Hi, I'm not familiar with Harmonia, but it sounds like you are implying some limitations for Qt that are not really there. Have a look at the docs for QCoreApplication::notify() http://doc.trolltech.com/4.2/qcoreapplication.html#notify and QObject::installEventFilter() http://doc.trolltech.com/4.2/qobject.html#installEventFilter and see if you agree.
Well, I don't know if it's a limitation, but a feature. And yes, you can catch events by the 'QCoreApplication::notify()' function also. Please tell me if I am wrong, but one cannot catch events of another widget without using 'QCoreApplication::notify()' or event handlers.
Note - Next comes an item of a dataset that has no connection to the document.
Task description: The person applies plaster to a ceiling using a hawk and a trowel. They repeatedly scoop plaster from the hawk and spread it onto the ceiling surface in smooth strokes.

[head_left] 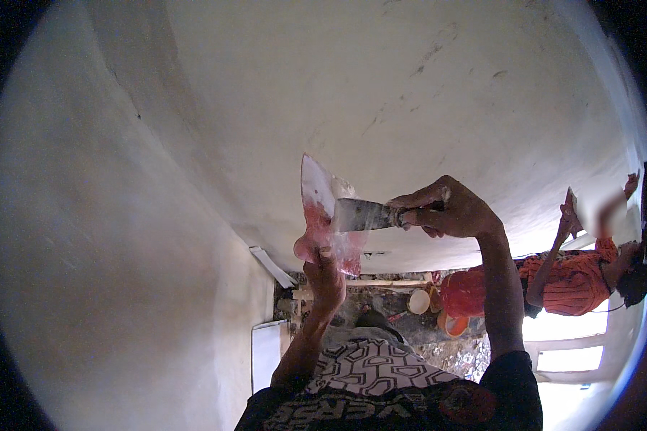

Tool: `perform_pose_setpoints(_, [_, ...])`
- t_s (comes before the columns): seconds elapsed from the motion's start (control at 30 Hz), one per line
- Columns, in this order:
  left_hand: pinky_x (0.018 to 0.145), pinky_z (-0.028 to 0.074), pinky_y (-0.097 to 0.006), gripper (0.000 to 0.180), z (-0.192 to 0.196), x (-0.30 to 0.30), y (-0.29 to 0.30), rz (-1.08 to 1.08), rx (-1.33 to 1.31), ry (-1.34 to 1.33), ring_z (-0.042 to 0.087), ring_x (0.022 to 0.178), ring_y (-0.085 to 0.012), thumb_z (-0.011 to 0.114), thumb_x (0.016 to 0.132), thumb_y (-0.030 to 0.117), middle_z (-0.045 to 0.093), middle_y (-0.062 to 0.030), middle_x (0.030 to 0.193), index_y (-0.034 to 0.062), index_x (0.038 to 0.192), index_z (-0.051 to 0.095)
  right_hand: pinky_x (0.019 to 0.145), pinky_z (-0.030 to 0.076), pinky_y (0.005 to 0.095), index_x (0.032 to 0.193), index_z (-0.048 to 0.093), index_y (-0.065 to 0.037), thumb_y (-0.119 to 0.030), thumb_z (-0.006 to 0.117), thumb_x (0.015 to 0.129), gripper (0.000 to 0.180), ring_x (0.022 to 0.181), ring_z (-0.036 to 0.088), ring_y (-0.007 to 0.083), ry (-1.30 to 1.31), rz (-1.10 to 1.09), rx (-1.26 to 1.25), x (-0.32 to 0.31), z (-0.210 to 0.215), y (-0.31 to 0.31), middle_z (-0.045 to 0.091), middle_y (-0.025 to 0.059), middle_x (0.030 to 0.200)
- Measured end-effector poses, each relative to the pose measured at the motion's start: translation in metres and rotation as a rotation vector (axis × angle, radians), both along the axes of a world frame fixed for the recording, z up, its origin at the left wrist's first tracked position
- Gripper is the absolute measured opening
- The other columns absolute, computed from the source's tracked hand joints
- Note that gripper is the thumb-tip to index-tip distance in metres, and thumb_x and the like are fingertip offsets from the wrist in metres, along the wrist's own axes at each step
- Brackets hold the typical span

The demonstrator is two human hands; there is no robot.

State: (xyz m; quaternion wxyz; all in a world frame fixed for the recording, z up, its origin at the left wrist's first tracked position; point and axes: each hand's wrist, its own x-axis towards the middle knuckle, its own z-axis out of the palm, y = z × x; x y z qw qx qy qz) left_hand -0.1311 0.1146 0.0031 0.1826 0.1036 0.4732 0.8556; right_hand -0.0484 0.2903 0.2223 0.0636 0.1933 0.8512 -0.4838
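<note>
My left hand point(325, 279) is raised and grips the lower edge of a flat board point(316, 208) smeared with pink putty. Above it to the right, my right hand point(446, 210) is closed on the handle of a putty knife point(361, 215). The knife's metal blade lies across the board's pink patch. Both hands are held up close to the white plastered wall point(381, 93) that curves overhead.
Another person in an orange striped shirt point(571, 281) works on the wall at the right, arm raised. A red bucket point(464, 293), a small orange tub point(454, 325) and a white bowl point(418, 302) sit on the rubble floor. A white panel point(267, 352) leans at the left.
</note>
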Motion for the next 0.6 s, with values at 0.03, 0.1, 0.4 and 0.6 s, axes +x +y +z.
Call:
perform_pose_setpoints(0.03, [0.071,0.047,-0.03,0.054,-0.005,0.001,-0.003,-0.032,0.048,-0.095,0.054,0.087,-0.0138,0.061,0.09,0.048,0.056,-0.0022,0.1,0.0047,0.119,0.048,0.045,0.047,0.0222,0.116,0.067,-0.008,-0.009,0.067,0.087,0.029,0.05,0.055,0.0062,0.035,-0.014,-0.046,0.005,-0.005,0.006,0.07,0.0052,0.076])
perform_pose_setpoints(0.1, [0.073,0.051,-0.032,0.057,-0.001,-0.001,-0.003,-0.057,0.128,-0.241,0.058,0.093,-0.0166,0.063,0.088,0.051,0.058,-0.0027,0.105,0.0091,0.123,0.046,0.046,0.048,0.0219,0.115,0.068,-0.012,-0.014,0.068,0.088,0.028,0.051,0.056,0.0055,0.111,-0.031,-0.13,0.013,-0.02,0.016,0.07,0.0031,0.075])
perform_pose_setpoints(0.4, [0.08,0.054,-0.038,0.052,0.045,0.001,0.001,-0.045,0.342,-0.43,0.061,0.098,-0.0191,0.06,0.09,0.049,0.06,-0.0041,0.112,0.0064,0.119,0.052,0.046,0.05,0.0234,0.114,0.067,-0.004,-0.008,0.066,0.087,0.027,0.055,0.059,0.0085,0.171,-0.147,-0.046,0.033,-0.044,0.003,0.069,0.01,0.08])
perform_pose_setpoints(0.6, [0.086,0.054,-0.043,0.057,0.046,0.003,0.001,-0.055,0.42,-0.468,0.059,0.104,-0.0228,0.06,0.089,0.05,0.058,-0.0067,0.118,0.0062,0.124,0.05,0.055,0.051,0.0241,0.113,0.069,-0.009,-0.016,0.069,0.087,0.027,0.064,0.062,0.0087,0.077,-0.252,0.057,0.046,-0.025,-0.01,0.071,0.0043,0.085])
Yes, I think "cannot" is wrong. If the the most spatially specific widget doesn't want to handle the event in the general case, the event is normally propaged to the spatial parent (this is traditional for all X11 toolkits based on the way Xlib itself works, and Qt's notify follows that), but if you want to intervene in a special case then Qt allows you to install an EventFilter. That's what my two links above are describing - first how the general case is handled, and then how EventFilters work.
Oct 10 2006
prev sibling parent Hasan Aljudy <hasan.aljudy gmail.com> writes:
Hasan Aljudy wrote:
 
 
 ns wrote:
 The harmonia wiki does not seem to have much content.

 http://harmonia.terrainformatica.com/pmwiki.php/Harmonia
oh btw, this is the project's home page, it still has contents. http://harmonia.terrainformatica.com/
The wiki pages seem to be back-up now.